Growing up in basketball-crazed Indiana in the 1950's, Debbie Millbern Powers mastered the game of hoops on driveway courts against neighborhood boys. Despite being a gifted athlete with an unrelenting passion for competition, she was relegated to the bleachers while the boys played on school teams.
"It really hurt my feelings," she said. "I absolutely wanted to play sports with every molecule of my being, and they wouldn't let me."
In spite of the unrelenting sexism of her day, she continued to play, and when the landmark federal law Title IX passed in 1972, Powers went into coaching.
She shares her stories of life as a gifted athlete, before and after Title IX, in the fascinating new memoir Meeting Her Match: The Story of a Female Athlete-Coach, Before and After Title IX.
"There were horrible inequities before Title IX," she said. "We had no money for travel, uniforms or lodging for games. Our coach paid out of her own pocket for everything. We even had to have tea and cookies with the opposing team after the game!"
As Powers went on to become a high school and college coach herself, she faced a monumental and unprecedented challenge when her high school girls’ volleyball team was forced to play against boys in a dramatic 1975 state championship final.
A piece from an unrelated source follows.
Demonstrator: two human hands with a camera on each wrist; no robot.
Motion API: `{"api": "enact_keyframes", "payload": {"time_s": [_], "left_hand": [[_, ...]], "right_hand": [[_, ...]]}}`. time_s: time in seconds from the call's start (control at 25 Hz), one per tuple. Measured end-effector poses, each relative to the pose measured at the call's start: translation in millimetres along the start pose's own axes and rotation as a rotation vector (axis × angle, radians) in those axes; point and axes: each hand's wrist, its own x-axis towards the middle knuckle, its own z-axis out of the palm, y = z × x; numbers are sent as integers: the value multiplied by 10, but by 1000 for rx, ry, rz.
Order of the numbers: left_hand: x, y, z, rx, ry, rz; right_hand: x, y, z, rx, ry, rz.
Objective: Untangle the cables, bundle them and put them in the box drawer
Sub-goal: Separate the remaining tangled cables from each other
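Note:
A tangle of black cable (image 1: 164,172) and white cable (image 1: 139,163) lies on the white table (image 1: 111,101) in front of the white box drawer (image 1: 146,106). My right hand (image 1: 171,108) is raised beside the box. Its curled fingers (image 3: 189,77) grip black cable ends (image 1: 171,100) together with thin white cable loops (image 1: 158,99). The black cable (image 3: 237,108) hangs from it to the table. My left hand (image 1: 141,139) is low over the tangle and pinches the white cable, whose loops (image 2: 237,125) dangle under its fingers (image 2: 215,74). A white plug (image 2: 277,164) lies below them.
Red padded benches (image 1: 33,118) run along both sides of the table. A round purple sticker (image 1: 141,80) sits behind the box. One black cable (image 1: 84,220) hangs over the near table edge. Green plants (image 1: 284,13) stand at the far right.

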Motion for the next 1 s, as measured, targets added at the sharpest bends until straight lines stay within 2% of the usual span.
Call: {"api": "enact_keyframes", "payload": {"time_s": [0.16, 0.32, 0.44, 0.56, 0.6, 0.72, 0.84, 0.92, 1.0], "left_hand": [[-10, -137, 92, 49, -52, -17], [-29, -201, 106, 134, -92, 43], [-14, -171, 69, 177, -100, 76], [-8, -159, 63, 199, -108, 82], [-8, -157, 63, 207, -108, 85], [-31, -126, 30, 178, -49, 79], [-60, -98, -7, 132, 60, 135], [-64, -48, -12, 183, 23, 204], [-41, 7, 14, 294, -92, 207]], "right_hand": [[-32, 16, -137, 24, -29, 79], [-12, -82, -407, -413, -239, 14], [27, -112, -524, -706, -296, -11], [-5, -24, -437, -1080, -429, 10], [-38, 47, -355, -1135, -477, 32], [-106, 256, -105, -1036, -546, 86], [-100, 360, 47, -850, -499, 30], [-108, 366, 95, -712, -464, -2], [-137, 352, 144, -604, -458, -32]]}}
"It was due to the confusion over how Title IX was to be implemented," she said. "It will never happen in that way again."
The dramatic outcome of that game has Hollywood interested in her story.
"It's being pitched as A League Of Their Own meets Hoosiers," she said.
"But here's the thing. Title IX was about education. The word 'sports' was never used in the legislation," she said. "Today though, in most people's minds, it's about sports equality."
"But when I share my story, women over and over confide to me tales of wanting to be an architect, business owner, or doctor, but society told them 'no.' This story transcends the world of sports."